**DESCRIPTION OF THE TASK**
Each line of the material below needs to be returned exactly as written.
[PROVIDED DATA Boundary: Start]
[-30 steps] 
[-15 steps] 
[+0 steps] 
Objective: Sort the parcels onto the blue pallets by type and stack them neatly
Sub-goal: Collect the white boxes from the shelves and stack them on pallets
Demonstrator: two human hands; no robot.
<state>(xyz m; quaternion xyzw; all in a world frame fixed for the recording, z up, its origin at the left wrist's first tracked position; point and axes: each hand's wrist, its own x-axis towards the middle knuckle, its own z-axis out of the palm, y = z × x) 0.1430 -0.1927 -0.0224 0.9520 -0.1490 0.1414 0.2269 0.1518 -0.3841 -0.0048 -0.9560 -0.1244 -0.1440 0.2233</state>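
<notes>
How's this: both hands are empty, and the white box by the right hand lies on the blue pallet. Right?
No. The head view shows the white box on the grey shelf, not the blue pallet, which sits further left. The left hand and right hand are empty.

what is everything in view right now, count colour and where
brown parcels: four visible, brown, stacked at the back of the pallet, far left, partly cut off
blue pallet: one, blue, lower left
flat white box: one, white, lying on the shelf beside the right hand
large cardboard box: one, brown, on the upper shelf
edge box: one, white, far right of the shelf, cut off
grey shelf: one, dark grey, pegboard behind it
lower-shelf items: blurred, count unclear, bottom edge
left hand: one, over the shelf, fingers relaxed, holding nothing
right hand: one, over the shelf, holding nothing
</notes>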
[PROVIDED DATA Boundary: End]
**EXERCISE ANSWER**
[-30 steps] 
[-15 steps] 
[+0 steps] 
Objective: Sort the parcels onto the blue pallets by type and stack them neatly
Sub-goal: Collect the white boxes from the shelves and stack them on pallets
Demonstrator: two human hands; no robot.
<state>(xyz m; quaternion xyzw; all in a world frame fixed for the recording, z up, its origin at the left wrist's first tracked position; point and axes: each hand's wrist, its own x-axis towards the middle knuckle, its own z-axis out of the palm, y = z × x) 0.1430 -0.1927 -0.0224 0.9520 -0.1490 0.1414 0.2269 0.1518 -0.3841 -0.0048 -0.9560 -0.1244 -0.1440 0.2233</state>
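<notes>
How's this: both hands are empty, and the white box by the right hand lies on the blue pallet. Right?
No. The head view shows the white box on the grey shelf, not the blue pallet, which sits further left. The left hand and right hand are empty.

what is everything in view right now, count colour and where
brown parcels: four visible, brown, stacked at the back of the pallet, far left, partly cut off
blue pallet: one, blue, lower left
flat white box: one, white, lying on the shelf beside the right hand
large cardboard box: one, brown, on the upper shelf
edge box: one, white, far right of the shelf, cut off
grey shelf: one, dark grey, pegboard behind it
lower-shelf items: blurred, count unclear, bottom edge
left hand: one, over the shelf, fingers relaxed, holding nothing
right hand: one, over the shelf, holding nothing
</notes>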

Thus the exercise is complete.